◆ EXERCISE DIRECTIONS: Return the material exactly. Every line must stay as it is.

◆ SOURCE MATERIAL:
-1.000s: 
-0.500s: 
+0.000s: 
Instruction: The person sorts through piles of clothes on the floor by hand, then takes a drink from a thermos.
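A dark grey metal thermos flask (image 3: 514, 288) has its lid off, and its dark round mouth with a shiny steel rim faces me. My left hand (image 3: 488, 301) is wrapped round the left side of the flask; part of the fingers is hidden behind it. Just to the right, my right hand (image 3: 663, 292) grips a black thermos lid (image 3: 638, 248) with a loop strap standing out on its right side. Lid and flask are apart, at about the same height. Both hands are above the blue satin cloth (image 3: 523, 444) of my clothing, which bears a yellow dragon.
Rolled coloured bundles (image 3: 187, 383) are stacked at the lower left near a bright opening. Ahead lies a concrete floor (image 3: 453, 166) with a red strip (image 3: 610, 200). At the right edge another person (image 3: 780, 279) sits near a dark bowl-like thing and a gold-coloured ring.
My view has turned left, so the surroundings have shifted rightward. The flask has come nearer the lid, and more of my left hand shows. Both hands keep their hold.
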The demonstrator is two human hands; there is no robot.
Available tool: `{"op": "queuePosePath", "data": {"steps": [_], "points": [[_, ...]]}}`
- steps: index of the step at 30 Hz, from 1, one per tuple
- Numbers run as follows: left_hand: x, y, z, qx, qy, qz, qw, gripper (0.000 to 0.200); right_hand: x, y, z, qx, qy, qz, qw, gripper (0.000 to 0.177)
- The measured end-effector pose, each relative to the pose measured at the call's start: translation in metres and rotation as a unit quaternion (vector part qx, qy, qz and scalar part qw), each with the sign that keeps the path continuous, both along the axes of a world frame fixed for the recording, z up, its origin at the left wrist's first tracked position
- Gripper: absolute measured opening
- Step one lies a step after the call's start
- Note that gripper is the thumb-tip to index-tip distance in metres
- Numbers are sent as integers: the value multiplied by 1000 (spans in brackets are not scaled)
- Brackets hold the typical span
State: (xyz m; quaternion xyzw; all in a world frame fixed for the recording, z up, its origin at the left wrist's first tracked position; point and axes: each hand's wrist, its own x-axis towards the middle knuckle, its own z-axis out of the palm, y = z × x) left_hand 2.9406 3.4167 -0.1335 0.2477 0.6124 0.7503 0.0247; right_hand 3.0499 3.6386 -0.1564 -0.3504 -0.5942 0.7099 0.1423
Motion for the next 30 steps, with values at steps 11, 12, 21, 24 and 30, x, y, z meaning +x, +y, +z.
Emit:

◆ WRITTEN REPLY:
-1.000s: 
-0.500s: 
+0.000s: 
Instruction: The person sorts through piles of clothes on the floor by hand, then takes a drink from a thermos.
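A dark grey metal thermos flask (image 3: 514, 288) has its lid off, and its dark round mouth with a shiny steel rim faces me. My left hand (image 3: 488, 301) is wrapped round the left side of the flask; part of the fingers is hidden behind it. Just to the right, my right hand (image 3: 663, 292) grips a black thermos lid (image 3: 638, 248) with a loop strap standing out on its right side. Lid and flask are apart, at about the same height. Both hands are above the blue satin cloth (image 3: 523, 444) of my clothing, which bears a yellow dragon.
Rolled coloured bundles (image 3: 187, 383) are stacked at the lower left near a bright opening. Ahead lies a concrete floor (image 3: 453, 166) with a red strip (image 3: 610, 200). At the right edge another person (image 3: 780, 279) sits near a dark bowl-like thing and a gold-coloured ring.
My view has turned left, so the surroundings have shifted rightward. The flask has come nearer the lid, and more of my left hand shows. Both hands keep their hold.
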The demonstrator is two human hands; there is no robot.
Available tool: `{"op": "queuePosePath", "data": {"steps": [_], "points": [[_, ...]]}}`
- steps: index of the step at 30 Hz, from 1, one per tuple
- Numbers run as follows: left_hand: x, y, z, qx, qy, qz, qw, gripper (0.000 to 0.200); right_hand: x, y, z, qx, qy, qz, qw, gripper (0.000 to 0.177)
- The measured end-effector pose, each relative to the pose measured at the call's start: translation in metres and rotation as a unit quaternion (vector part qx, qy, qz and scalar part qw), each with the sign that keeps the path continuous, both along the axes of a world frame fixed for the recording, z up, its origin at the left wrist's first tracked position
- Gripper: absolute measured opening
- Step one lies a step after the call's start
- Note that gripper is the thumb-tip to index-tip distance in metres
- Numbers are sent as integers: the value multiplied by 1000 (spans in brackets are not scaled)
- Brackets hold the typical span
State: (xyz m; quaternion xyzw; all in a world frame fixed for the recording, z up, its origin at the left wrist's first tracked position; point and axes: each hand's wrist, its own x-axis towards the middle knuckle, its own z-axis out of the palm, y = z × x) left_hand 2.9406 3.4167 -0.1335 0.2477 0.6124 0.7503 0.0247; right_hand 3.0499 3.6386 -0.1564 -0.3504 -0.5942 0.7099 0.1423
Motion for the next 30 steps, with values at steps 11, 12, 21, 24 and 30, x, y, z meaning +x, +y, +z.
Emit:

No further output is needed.